SambaNova has made prompt caching live on SambaCloud, beginning with the MiniMax M2.7 model. The feature automatically reuses long, unchanged prompt prefixes instead of processing the same tokens on every request, reducing both input cost and the time before a model starts returning output.

The launch is aimed at workloads that repeatedly send the same large block of context. Examples include coding agents with a stable system prompt, support applications that attach the same product documentation and analysis tools that ask multiple questions about one report.

Automatic prefix caching

SambaCloud's implementation uses automatic prefix caching. When a request begins with a prefix that matches one processed recently, the platform can serve those tokens from its cache. Developers do not need to enable a new request parameter or change their client configuration.
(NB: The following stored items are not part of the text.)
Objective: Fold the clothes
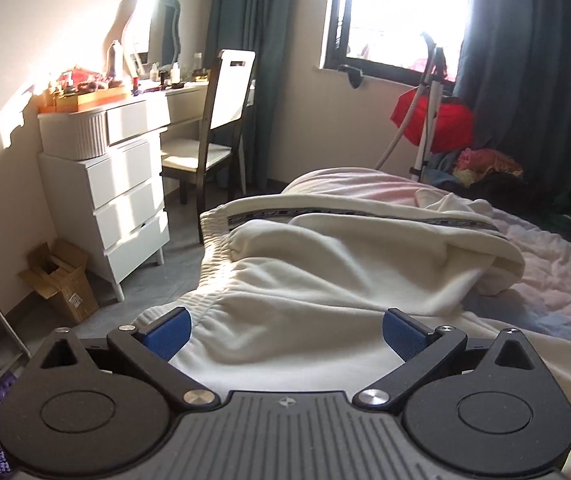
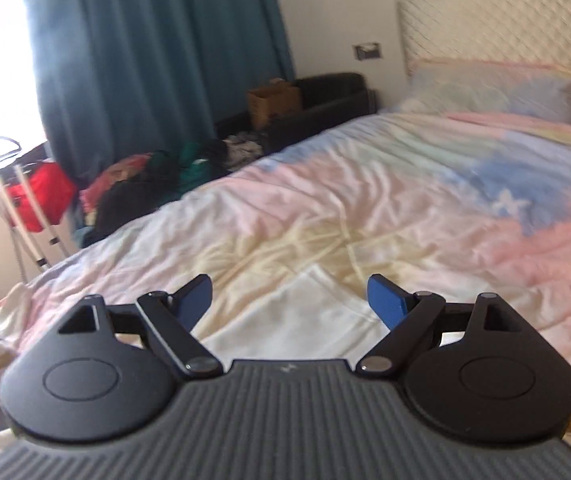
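Nearby, chair [image 1: 221,120], dresser [image 1: 125,208], perhaps clothes pile [image 2: 157,176].

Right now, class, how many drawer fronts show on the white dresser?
5: one wide drawer under the desktop, then four stacked below. Others may be hidden behind the chair.
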Demonstrator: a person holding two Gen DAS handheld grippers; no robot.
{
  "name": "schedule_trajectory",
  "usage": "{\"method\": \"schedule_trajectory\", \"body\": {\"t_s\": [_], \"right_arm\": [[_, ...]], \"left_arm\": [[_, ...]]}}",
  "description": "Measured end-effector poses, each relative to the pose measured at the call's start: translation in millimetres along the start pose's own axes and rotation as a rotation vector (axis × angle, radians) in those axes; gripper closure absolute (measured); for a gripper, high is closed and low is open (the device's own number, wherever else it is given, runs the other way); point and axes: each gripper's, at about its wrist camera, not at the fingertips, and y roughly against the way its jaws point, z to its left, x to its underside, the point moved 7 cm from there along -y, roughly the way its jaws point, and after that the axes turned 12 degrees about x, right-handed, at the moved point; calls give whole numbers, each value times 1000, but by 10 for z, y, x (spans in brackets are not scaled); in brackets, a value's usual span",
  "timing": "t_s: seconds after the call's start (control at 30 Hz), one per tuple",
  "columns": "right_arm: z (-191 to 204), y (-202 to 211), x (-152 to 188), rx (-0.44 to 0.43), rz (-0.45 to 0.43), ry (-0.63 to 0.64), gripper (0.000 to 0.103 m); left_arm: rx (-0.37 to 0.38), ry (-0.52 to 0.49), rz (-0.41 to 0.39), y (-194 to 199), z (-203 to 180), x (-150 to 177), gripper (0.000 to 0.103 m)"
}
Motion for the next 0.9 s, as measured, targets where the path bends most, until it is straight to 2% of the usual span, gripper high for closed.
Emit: {"method": "schedule_trajectory", "body": {"t_s": [0.13,0.3,0.4,0.47,0.57,0.67,0.77,0.9], "right_arm": [[505,460,23,-176,-75,125,17],[918,860,234,-359,-69,190,17],[1088,1054,387,-447,-69,216,17],[1184,1183,555,-490,-68,242,17],[1337,1271,751,-509,-95,309,17],[1489,1284,890,-515,-98,351,17],[1604,1282,989,-527,-85,368,17],[1634,1285,1032,-522,-77,376,17]], "left_arm": [[113,-60,-44,-18,-643,-33,0],[204,-153,-87,-147,-1314,64,0],[219,-196,-140,-296,-1475,243,0],[231,-202,-147,-408,-1477,415,0],[200,-229,-134,-527,-1432,631,0],[167,-267,-118,-567,-1408,689,0],[182,-259,-139,-551,-1406,682,0],[197,-238,-99,-630,-1363,748,0]]}}
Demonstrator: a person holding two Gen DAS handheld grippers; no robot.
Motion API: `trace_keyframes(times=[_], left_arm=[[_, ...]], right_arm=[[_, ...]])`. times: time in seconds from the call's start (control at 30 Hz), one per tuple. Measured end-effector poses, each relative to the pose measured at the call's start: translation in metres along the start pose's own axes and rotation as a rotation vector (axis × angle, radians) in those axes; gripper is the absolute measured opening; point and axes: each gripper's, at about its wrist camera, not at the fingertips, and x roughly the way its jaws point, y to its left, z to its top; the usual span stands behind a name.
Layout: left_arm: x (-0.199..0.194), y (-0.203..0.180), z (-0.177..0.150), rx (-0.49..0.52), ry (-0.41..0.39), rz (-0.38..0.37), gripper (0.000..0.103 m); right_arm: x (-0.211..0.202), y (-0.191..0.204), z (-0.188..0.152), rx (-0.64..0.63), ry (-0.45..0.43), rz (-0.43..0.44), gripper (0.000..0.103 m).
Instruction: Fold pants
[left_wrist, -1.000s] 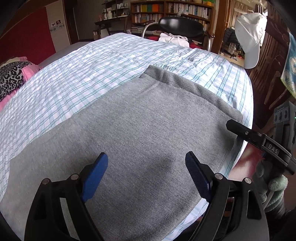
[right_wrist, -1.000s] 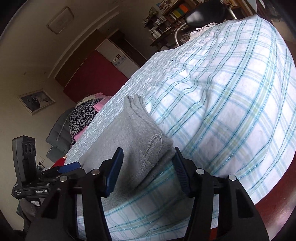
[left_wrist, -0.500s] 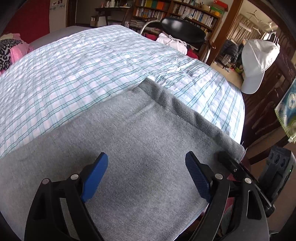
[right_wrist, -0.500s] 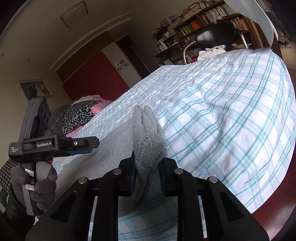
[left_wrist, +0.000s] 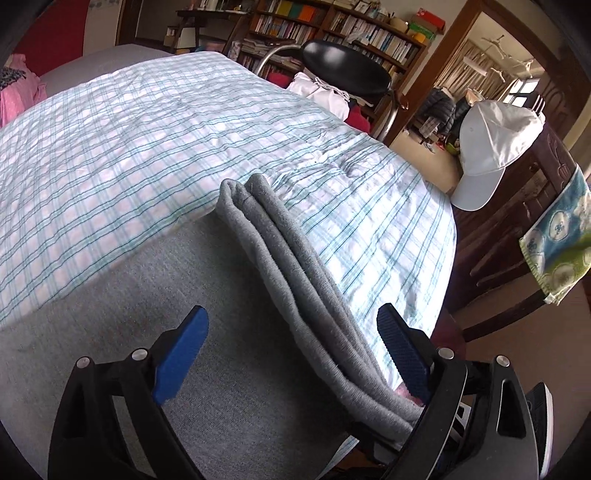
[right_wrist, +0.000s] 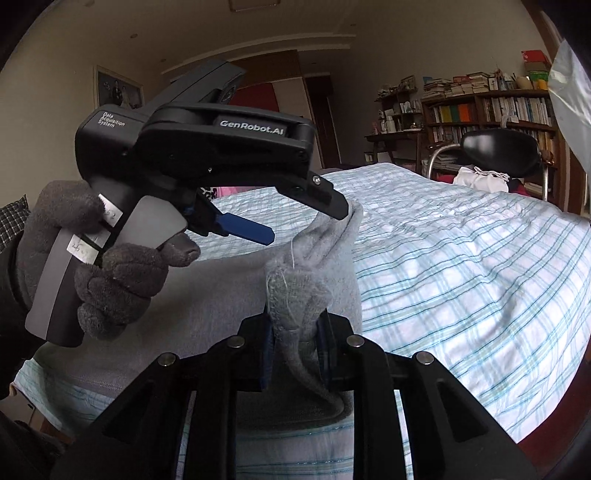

There are still structural requirements. The shared prefix must contain at least 4,096 tokens, stable content should appear first in the prompt and the reused section must remain identical. A small change inside the prefix can prevent a cache match, so applications that insert volatile data near the beginning of every request may see less benefit.

Lower input pricing

SambaNova says cached MiniMax M2.7 input is billed at US$0.06 per million tokens, compared with US$0.60 per million for standard input. That is a 90 per cent discount on the part of the prompt served from cache. Output remains priced separately at the model's normal rate.

The actual saving will depend on cache-hit frequency and how much of each request is reusable. Applications with a long reference document and many follow-up questions stand to save more than workloads where every prompt is substantially different.

Responses now include a prompt_tokens_details object with cached_tokens and cache_creation_tokens fields. These counters allow developers to see which tokens received the cached rate and which were written into the cache for potential reuse.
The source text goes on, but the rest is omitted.